Kurangnya koordinasi dan banyaknya titik kerusakan mempertegas satu hal, ada yang tidak beres dalam proses pelaksanaan dilapangan.
Kerusakan yang muncul dalam waktu singkat mengarah pada persoalan mutu.
Permukaan yang cepat aus, agregat yang lepas, serta tambalan yang gagal bertahan menunjukkan kualitas pekerjaan patut dipertanyakan.

Dalam standar teknis, kondisi ini kerap terjadi jika, kadar aspal tidak sesuai, gradasi agregat menyimpang, atau pemadatan tidak mencapai standar.
Jika dugaan ini terbukti, maka pekerjaan tidak sekadar gagal, tetapi juga menyimpang dari spesifikasi kontrak.
Ketua Forum Pemuda Peduli Daerah (FPPD) Sulawesi Tengah, Eko Arianto, mendesak aparat penegak hukum dan Badan Pemeriksa Keuangan (BPK) segera melakukan audit investigatif.
Baca Juga : Rame-rame Menjepit Pokja
“Sudah seharusnya pemerintah bertindak cepat.
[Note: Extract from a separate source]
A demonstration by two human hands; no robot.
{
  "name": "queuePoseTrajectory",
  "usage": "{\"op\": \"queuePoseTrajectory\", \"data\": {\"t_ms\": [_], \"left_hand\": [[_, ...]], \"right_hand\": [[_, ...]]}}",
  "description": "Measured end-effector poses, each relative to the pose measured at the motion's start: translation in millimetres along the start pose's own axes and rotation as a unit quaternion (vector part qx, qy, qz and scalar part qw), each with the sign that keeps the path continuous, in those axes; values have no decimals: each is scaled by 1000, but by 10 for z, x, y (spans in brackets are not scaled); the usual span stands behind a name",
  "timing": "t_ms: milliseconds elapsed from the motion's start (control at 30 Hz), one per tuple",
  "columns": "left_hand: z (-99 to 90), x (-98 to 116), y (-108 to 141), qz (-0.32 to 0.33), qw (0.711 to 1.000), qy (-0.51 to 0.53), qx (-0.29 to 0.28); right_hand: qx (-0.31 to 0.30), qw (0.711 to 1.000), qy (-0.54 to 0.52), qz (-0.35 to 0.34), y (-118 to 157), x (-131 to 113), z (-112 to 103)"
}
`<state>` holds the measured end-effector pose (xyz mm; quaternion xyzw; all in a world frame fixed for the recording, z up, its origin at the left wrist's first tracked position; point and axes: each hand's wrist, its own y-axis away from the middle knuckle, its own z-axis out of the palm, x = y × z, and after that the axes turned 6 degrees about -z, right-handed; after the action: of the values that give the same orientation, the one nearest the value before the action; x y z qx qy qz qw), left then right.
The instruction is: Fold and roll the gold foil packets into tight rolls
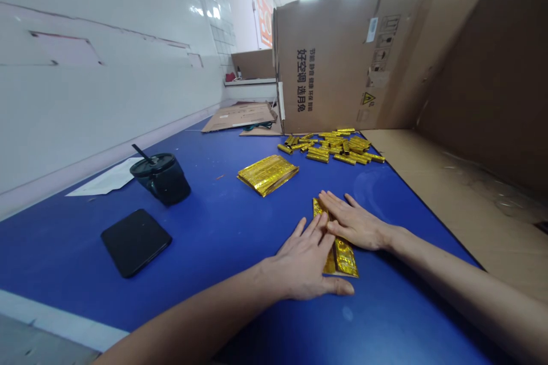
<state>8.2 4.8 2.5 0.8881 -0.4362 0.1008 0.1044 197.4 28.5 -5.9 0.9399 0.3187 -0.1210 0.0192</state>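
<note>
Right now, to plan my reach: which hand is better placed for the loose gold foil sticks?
Probably the right hand: it lies nearer the sticks, while the left hand sits farther back.

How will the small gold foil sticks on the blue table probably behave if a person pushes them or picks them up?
The loose gold sticks look narrow and rounded, so they will probably roll when pushed. Their shiny foil suggests they are light and perhaps slippery. The flat stack may slide as one block.
</note>
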Motion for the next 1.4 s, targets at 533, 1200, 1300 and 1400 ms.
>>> {"op": "queuePoseTrajectory", "data": {"t_ms": [533,1200,1300,1400], "left_hand": [[22,-7,5,5,1000,-20,5],[26,3,-2,1,1000,-22,2],[33,4,-6,1,999,-37,2],[36,6,-8,3,999,-44,2]], "right_hand": [[167,974,-126,84,-2,179,-53],[50,998,-27,28,76,156,-28],[52,998,-25,33,72,146,-35],[64,997,-30,40,54,87,-68]]}}
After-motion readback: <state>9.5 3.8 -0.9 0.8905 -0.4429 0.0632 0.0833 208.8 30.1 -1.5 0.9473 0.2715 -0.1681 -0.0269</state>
Audit khusus diperlukan untuk melihat indikasi kerugian Negara di bekas proyek yang di biayai APBN,” kata Eko.
Menurut dia, proyek infrastruktur berskala besar seperti ini tidak hanya menyerap anggaran, tetapi juga membawa risiko besar jika kualitas diabaikan.
Ia menegaskan, audit tidak cukup dilakukan secara administratif. Pemeriksaan harus melibatkan ahli konstruksi independen untuk membongkar kemungkinan kesalahan teknis.
“Indikasi kegagalan konstruksi terjadi ketika hasil tidak sesuai spesifikasi kontrak. Itu harus dibuktikan secara profesional,” ujarnya.
Bagi masyarakat, kerusakan jalan bukan sekadar angka dalam laporan. Ia hadir sebagai risiko harian.